Latest revision as of 19:07, 3 April 2024

Purpose:

This assignment helps us learn microarray data analysis and gene analysis techniques. It also provides practice in determining p-values and organizing data effectively.

Procedure:

To prepare my microarray data file for loading into STEM, I first inserted a new worksheet into my Excel workbook and named it "dgln3_stem". Then, I copied all the data from my "dgln3_ANOVA" worksheet and pasted special > paste values into my new worksheet.

Next, I ensured that the leftmost column had the column header "Master_Index" and renamed it to "SPOT". Column B was named "ID", which I renamed to "Gene Symbol". I deleted the column named "Standard_Name".

I filtered the data based on the B-H corrected p-value to be > 0.05, ensuring that only genes with a significant change in expression remained. After filtering, I deleted the rows with non-significant changes by selecting all rows except the header row and right-clicking to choose "Delete Row" from the context menu. Then, I undid the filter.

Following that, I deleted all data columns except for the Average Log Fold Change columns for each timepoint, such as "dgln3_AvgLogFC_t15", etc. I renamed these data columns with just the time and units, like "15m", "30m", etc.

To address any remaining #DIV/0! errors, I opened the Find/Replace dialog, searched for #DIV/0!, and replaced it with nothing. This ensured that no errors were left in the data.

After saving my work, I used Save As to save the spreadsheet as Text (Tab-delimited) (*.txt) and clicked OK to the warnings before closing the file.

Moving on to running STEM, I downloaded and extracted the STEM software, then launched the stem.jar file inside the stem folder.

In section 1 of the main STEM interface window (Expression Data Info), I browsed and selected my file, chose "No normalization/add 0", and checked the box for Spot IDs included in the data file.

For section 2 (Gene Info), I left the default selections for Gene Annotation Source, Cross Reference Source, and Gene Location Source as "User provided". I then browsed and selected the "gene_association.sgd.gz" file from the stem folder for the Gene Annotation File.

In section 3 (Options), I made sure the Clustering Method was set to "STEM Clustering Method" and left the defaults for Maximum Number of Model Profiles and Maximum Unit Change in Model Profiles between Time Points.

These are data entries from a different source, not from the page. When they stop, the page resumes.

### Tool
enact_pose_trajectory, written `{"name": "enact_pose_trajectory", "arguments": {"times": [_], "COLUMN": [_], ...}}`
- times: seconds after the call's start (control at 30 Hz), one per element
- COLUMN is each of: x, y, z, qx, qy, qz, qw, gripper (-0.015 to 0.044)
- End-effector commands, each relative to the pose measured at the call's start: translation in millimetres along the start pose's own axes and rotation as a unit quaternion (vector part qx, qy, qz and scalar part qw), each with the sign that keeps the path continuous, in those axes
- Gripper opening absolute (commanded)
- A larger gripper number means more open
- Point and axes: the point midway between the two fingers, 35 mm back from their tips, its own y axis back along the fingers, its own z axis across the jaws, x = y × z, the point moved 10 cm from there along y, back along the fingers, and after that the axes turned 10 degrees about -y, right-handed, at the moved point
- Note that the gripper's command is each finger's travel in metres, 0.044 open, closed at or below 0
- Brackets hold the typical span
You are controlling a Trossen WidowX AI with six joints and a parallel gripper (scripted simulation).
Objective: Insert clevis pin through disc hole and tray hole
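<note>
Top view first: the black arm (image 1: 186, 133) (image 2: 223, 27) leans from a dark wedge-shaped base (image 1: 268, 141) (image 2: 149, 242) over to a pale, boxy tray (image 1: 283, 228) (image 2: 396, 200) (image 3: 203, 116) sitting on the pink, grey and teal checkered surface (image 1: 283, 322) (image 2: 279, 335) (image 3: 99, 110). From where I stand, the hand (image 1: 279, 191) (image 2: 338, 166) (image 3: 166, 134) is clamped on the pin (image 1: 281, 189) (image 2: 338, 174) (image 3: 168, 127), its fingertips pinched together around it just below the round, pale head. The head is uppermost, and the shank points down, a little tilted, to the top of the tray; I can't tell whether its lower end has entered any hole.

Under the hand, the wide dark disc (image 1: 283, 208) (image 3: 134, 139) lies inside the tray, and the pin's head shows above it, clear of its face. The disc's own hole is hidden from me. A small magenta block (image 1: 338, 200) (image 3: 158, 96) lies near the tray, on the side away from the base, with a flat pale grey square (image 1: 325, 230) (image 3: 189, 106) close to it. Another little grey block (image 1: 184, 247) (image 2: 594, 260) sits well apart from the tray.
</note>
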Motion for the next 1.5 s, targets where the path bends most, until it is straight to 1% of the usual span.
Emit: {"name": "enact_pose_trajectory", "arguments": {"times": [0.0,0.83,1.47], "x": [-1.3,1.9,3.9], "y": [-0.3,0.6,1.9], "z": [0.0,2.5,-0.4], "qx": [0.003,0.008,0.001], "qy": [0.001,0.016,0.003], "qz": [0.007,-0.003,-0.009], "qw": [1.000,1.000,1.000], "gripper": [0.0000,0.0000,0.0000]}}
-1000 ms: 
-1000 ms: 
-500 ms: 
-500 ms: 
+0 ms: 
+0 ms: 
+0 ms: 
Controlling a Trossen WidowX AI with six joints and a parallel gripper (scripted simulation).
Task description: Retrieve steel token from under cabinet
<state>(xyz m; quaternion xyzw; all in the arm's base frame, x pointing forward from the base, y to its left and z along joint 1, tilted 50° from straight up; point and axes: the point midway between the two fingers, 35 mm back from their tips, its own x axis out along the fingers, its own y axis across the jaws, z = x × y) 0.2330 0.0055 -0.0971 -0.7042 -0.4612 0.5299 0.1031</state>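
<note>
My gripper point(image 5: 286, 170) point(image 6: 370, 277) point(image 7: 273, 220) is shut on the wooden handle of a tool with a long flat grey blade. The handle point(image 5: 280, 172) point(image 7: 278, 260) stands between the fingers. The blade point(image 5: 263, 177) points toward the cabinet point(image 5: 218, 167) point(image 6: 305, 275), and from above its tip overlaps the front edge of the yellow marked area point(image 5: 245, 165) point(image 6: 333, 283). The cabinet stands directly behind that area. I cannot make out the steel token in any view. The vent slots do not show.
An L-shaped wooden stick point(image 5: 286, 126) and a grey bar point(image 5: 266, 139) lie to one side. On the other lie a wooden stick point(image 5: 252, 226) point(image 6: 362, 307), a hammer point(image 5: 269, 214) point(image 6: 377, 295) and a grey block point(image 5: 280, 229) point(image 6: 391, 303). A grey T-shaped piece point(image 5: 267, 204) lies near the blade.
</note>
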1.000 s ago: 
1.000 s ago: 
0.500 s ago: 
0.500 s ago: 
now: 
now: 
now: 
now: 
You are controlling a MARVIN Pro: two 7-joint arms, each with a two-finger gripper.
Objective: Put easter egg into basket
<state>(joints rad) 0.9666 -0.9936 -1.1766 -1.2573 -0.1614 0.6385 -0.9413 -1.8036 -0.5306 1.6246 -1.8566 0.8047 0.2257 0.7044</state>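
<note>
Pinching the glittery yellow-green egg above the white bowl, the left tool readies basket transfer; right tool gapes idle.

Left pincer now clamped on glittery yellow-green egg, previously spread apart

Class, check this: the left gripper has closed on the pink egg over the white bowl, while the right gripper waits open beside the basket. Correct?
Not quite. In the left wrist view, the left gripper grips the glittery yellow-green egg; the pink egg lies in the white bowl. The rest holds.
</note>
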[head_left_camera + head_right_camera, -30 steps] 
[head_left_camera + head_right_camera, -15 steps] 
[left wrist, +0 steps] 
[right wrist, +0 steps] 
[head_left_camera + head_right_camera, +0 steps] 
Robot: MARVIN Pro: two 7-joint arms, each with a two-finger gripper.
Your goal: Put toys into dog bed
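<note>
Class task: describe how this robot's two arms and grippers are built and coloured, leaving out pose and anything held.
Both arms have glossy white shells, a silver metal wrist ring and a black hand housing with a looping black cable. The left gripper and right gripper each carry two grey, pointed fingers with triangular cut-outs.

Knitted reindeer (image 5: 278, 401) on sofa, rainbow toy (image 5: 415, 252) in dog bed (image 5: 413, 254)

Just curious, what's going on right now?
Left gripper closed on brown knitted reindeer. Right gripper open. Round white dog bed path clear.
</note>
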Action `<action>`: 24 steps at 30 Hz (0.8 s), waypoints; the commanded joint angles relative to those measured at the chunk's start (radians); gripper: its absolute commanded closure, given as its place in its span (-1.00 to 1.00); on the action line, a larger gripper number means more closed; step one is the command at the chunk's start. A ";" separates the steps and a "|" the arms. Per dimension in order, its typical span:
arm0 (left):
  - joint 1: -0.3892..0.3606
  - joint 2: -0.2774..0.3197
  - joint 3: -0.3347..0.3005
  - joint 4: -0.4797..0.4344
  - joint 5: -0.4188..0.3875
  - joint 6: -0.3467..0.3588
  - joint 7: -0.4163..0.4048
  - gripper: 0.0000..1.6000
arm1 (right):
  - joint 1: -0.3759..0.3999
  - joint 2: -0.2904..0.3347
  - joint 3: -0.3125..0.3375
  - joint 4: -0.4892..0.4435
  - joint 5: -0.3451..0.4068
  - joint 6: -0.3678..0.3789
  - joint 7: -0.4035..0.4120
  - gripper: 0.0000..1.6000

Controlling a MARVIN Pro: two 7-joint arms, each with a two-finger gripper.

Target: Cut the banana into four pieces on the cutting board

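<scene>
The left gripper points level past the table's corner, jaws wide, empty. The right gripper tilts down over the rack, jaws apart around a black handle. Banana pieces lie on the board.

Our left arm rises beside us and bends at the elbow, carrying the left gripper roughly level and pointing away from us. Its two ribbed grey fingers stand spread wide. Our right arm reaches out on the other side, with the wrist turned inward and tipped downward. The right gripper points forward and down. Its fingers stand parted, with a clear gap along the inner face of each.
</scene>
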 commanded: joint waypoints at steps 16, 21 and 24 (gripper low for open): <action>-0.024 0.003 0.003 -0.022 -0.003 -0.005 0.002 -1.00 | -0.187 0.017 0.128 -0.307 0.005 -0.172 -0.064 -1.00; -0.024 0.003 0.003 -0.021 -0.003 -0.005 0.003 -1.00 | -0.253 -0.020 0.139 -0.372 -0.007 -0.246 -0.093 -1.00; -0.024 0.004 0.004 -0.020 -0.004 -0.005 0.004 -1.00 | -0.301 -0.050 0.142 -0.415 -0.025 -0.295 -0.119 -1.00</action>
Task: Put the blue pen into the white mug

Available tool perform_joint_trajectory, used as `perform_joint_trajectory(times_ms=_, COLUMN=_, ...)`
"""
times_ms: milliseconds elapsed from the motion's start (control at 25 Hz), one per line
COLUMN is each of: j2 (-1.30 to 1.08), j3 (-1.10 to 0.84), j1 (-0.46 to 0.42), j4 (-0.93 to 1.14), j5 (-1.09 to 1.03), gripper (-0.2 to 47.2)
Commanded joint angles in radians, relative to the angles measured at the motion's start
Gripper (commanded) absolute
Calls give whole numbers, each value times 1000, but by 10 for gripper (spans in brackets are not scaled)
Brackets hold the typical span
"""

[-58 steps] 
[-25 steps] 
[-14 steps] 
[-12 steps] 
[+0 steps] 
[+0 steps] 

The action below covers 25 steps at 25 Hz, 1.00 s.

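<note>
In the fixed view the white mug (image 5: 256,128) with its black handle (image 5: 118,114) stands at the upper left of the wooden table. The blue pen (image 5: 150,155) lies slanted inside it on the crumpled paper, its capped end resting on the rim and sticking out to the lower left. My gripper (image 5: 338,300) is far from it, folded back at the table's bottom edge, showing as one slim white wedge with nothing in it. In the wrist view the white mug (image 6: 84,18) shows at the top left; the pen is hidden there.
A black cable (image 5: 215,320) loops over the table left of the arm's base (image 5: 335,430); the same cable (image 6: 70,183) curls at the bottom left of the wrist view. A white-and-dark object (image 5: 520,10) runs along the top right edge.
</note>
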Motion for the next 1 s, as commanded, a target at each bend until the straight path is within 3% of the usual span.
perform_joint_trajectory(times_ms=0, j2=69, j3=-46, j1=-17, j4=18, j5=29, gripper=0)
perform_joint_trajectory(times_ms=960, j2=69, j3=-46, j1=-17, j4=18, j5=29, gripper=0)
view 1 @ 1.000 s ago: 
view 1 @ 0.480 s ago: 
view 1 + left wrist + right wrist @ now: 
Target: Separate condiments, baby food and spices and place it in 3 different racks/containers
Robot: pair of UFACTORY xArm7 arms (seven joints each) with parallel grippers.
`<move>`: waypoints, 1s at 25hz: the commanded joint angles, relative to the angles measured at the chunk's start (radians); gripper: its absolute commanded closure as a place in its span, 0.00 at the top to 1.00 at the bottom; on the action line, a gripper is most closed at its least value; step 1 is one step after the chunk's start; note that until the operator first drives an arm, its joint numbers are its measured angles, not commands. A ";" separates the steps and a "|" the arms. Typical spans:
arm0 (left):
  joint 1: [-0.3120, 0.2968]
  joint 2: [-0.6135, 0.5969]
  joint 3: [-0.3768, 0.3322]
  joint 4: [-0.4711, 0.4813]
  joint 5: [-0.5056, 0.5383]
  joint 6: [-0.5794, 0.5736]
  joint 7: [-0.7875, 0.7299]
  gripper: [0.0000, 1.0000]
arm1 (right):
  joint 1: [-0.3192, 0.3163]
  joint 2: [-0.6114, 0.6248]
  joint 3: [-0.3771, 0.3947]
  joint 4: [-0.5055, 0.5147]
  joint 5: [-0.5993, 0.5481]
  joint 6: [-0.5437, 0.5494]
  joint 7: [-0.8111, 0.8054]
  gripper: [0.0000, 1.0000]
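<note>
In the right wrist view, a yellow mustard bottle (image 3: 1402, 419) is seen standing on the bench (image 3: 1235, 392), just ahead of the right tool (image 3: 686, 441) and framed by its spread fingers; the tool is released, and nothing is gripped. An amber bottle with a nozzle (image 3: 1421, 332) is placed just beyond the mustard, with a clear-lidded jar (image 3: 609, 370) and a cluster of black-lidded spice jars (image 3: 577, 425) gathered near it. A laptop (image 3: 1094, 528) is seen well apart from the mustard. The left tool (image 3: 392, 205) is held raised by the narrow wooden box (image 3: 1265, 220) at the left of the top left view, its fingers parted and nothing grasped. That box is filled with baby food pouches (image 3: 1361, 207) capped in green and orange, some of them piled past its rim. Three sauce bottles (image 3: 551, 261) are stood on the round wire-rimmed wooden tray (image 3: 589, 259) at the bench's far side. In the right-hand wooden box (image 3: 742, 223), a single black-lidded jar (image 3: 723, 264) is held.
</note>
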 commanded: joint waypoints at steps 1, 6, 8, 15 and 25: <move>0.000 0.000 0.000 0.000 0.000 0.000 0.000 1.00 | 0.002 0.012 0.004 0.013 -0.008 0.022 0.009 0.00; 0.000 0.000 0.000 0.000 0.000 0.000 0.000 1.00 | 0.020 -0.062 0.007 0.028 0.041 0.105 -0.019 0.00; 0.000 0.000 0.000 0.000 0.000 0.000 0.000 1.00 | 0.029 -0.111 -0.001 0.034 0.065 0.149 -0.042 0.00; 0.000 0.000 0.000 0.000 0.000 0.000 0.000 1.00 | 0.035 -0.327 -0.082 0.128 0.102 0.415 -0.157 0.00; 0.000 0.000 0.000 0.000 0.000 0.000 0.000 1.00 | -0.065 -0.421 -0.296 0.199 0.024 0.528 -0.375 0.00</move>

Finally, in section 4 (Execute), I clicked the Execute button to run STEM.

Upon completion, I viewed and saved the STEM results. I took screenshots of the "All STEM Profiles" window and individual profile windows, saving them in a PowerPoint presentation.

For each significant profile, I saved the gene list and GO terms list.

Now, onto analyzing and interpreting the STEM results, I selected a profile with a clear cold shock/recovery pattern for further investigation. I chose profile 45 because it seemed to reflect a significant response to the cold shock conditions and had the largest amount of genes.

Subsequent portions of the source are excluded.